Воспоминания о передвижниках - Яков Минченков 17 стр.


Расстояние от Петербурга до Кавказа оставалось неизменным, а переезд в Туапсе стоил не дешево. Дача скоро приобрела привычку просить ремонта, каждая щель в ней и гвоздь на крыше вопили: подай, подай, подай. Киселев стал частенько захаживать на выставку и поглядывать, не появится ли у его картины билетик с надписью: "продано".

Жаловался: опять на даче крыша протекает, стена треснула, надо ее перекладывать. И многое другое советовало своему хозяину писать картины поскорее, и притом такие, которые бы нравились публике, которая ходит с бриллиантовыми булавками в галстуках и пачками кредиток, небрежно засунутых в карман. Александр Александрович с едва заметной горькой иронией говорил:

-- Два-три месяца живу я в объятиях пламенной природы, и там я чувствую, что я "и царь и раб, и червь и бог", а в общем наслаждаюсь. А приеду в Петербург -- осень, дождик, темно, и "за миг создания плачу страданьем", на мою голову так и лезут кошмары, расплата за содеянное на Кавказе и за все текущее и никогда не вытекающее здесь. Я думал, что трудновато жилось, когда дети были мал мала меньше, а оказалось, что еще труднее, когда они стали бол бола больше.

Говорю ему:

-- А зачем вы треплете парадный сюртук, когда сейчас, в глухие дни, можно ходить в пиджаке? Разве потому, что вы профессор Академии?

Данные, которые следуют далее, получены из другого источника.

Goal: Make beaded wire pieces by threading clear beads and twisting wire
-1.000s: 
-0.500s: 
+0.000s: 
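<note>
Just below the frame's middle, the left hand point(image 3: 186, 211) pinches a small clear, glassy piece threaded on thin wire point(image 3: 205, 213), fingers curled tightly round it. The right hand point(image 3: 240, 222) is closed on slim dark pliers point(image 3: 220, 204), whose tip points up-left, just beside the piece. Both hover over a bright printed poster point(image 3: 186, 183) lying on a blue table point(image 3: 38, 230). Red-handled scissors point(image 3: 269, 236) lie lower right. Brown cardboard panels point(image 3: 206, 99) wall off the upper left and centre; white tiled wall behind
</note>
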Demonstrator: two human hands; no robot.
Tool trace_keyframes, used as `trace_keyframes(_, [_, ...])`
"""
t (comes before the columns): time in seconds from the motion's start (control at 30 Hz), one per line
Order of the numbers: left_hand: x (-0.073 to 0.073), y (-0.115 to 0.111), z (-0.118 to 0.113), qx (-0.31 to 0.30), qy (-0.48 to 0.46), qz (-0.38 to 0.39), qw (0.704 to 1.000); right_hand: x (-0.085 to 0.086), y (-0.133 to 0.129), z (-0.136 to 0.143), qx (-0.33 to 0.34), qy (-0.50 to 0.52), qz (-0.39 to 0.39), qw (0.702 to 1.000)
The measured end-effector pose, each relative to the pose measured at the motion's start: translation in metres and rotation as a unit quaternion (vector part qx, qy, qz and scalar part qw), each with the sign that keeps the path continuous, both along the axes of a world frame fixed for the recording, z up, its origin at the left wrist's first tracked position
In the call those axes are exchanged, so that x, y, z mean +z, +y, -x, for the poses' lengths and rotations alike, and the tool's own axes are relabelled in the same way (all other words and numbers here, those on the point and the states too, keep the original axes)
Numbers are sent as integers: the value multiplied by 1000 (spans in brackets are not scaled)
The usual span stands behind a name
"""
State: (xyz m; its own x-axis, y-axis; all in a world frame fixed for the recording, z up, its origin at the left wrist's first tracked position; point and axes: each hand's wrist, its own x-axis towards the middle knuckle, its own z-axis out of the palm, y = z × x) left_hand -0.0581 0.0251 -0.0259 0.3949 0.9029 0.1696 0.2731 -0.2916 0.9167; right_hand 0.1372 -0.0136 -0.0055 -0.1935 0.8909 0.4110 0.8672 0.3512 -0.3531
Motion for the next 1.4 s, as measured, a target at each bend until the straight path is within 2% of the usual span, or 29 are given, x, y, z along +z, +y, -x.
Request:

-- Нет, -- отвечает Киселев, -- тут дело не в церемониале, а нижняя часть моего костюма от долгой носки потерпела аварию, и длинный сюртук скрывает ее недочеты. Вот если кто купит мой "Кавказский хребет", тогда и я приобрету подходящее к пиджаку нижнее продолжение.

Опять собирались у него вечером. На этот раз не пристают к нему со стихосложением. Взята серьезная нота. Просят прочитать что-либо из больших поэтов. Как всегда, ставят парадное кресло среди зала. Александр Александрович усаживается.

-- Ну, что же вам прочитать? И кто больше Пушкина? Начну с него, а что -- услышите.

Все размещаются, наступает тишина. Киселев был мастер читать, а главное, у него была изумительная память на стихи, и читал он их наизусть. Знал на память целые поэмы.

Делает маленькое вступление:

-- Всем настоящим, здесь присутствующим, и будущим, еще не народившимся поэтам! Пишите, что хотите, но научитесь писать так красиво и с такой легкостью, как писал достоуважаемый ваш коллега Александр Сергеевич. Без натуги и потуги. Стих катится так... да вот послушайте.

Киселев прикрывает от света рукой глаза и начинает:

Четырехстопный ямб мне надоел:

Им пишет всякий. Мальчикам в забаву

Пора б его оставить.

Молодежь не утерпела, вскрикивает:

-- Браво! "Домик в Коломне"! Это наше!

Эта вещь читалась Киселевым несколько раз и всегда нравилась слушателям. У него не было ложного пафоса, утрировки, как у плохих чтецов, особенно актеров. Он не читал, не декламировал, а обыкновенно простым, жизненным тоном вел беседу с выведенными в поэме персонажами и распоряжался рифмами так, что вы не замечали их, как отдельных нот и фраз в музыке, но в то же время, слагаясь в гармонии, они вызывали у вас яркий художественный образ.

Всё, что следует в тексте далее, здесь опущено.